══ RAW DATA
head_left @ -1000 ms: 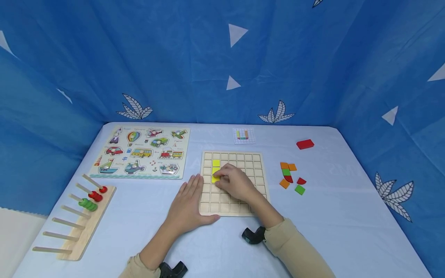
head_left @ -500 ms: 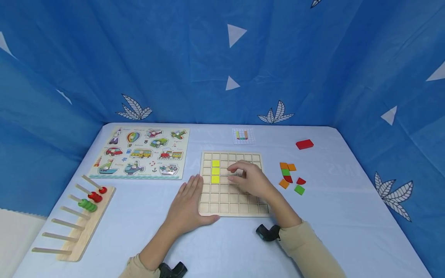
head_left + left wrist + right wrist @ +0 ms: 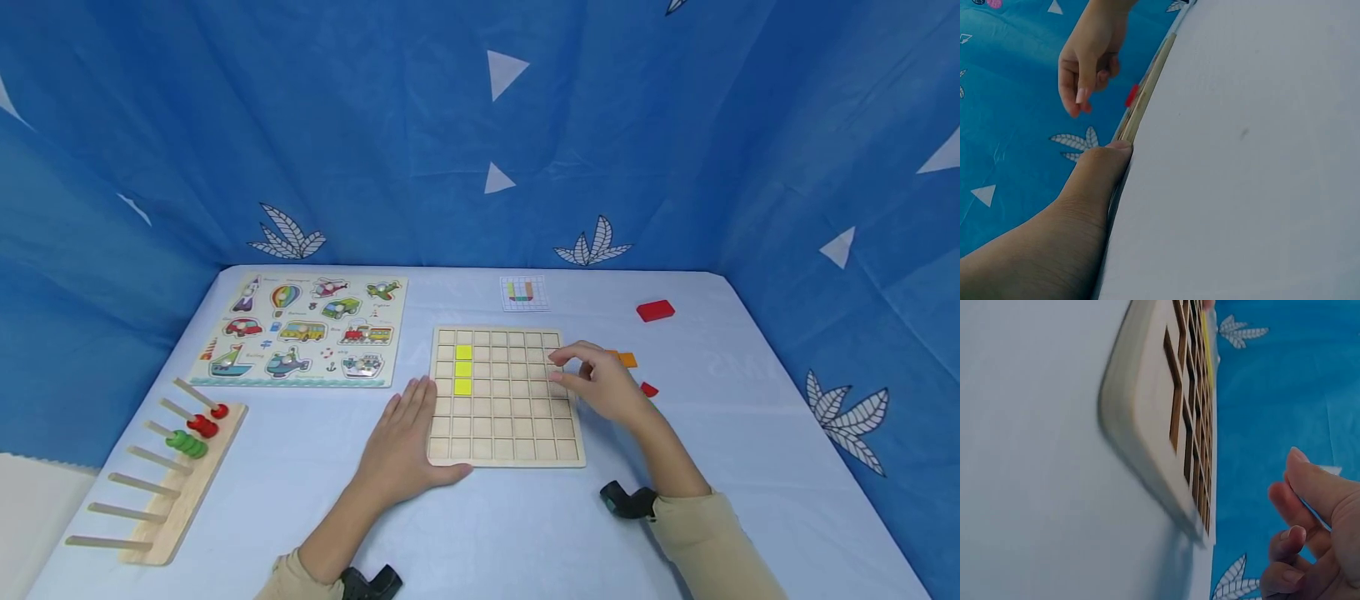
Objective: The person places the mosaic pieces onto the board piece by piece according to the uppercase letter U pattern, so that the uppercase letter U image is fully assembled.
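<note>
A square wooden grid board (image 3: pixel 506 425) lies mid-table, with three yellow square tiles (image 3: pixel 464 368) in a column toward its upper left. My left hand (image 3: pixel 399 437) rests flat along the board's left edge, its thumb at the near left corner. Over the board's right edge hovers my right hand (image 3: pixel 603 385), thumb and index apart and nothing between them; the right wrist view shows its other fingers loosely curled. Beyond that hand, orange tiles (image 3: pixel 627 359) and a red quarter-round tile (image 3: pixel 649 389) lie on the table, partly covered by it along with other pieces.
A small pattern card (image 3: pixel 524 293) lies behind the board, and a red block (image 3: pixel 656 311) at the back right. At left are a vehicle puzzle board (image 3: pixel 300 329) and a wooden peg rack (image 3: pixel 183 492) with red and green beads. Blue curtain surrounds the table.
My right hand has let go of the lowest yellow tile, leaving it in the grid, and has moved right across the board to its right edge. My left hand has stayed put.
</note>
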Action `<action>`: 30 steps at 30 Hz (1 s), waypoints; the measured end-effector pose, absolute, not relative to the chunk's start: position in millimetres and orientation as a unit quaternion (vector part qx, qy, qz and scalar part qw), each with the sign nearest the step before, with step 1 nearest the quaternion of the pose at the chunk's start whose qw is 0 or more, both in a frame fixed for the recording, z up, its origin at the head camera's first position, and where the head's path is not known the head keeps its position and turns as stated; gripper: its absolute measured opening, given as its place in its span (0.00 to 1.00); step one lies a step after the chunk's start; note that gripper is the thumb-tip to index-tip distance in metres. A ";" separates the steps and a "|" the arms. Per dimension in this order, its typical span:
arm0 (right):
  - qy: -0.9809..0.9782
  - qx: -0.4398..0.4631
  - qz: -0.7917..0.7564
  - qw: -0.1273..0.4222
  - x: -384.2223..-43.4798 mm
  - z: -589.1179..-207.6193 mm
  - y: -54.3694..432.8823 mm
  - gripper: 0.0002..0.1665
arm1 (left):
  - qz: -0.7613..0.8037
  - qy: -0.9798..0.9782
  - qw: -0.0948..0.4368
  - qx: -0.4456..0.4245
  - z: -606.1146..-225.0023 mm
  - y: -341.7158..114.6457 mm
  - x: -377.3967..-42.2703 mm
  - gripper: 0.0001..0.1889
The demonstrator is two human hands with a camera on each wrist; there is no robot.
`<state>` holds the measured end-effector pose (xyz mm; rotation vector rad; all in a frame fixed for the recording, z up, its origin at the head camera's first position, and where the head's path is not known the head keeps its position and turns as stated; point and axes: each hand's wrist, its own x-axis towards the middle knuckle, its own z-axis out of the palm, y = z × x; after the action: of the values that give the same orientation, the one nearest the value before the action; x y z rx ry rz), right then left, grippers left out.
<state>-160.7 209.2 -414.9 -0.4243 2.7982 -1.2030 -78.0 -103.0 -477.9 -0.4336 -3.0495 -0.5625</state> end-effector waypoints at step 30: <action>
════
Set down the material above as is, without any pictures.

● **SOLUTION FOR THIS EXERCISE**:
head_left @ -1000 ms: 
head_left @ -500 ms: 
head_left + left wrist + right wrist @ +0 ms: 
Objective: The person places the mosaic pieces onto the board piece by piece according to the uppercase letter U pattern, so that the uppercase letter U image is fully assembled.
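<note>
A square wooden grid board (image 3: pixel 506 425) lies mid-table, with three yellow square tiles (image 3: pixel 464 368) in a column toward its upper left. My left hand (image 3: pixel 399 437) rests flat along the board's left edge, its thumb at the near left corner. Over the board's right edge hovers my right hand (image 3: pixel 603 385), thumb and index apart and nothing between them; the right wrist view shows its other fingers loosely curled. Beyond that hand, orange tiles (image 3: pixel 627 359) and a red quarter-round tile (image 3: pixel 649 389) lie on the table, partly covered by it along with other pieces.
A small pattern card (image 3: pixel 524 293) lies behind the board, and a red block (image 3: pixel 656 311) at the back right. At left are a vehicle puzzle board (image 3: pixel 300 329) and a wooden peg rack (image 3: pixel 183 492) with red and green beads. Blue curtain surrounds the table.
My right hand has let go of the lowest yellow tile, leaving it in the grid, and has moved right across the board to its right edge. My left hand has stayed put.
</note>
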Action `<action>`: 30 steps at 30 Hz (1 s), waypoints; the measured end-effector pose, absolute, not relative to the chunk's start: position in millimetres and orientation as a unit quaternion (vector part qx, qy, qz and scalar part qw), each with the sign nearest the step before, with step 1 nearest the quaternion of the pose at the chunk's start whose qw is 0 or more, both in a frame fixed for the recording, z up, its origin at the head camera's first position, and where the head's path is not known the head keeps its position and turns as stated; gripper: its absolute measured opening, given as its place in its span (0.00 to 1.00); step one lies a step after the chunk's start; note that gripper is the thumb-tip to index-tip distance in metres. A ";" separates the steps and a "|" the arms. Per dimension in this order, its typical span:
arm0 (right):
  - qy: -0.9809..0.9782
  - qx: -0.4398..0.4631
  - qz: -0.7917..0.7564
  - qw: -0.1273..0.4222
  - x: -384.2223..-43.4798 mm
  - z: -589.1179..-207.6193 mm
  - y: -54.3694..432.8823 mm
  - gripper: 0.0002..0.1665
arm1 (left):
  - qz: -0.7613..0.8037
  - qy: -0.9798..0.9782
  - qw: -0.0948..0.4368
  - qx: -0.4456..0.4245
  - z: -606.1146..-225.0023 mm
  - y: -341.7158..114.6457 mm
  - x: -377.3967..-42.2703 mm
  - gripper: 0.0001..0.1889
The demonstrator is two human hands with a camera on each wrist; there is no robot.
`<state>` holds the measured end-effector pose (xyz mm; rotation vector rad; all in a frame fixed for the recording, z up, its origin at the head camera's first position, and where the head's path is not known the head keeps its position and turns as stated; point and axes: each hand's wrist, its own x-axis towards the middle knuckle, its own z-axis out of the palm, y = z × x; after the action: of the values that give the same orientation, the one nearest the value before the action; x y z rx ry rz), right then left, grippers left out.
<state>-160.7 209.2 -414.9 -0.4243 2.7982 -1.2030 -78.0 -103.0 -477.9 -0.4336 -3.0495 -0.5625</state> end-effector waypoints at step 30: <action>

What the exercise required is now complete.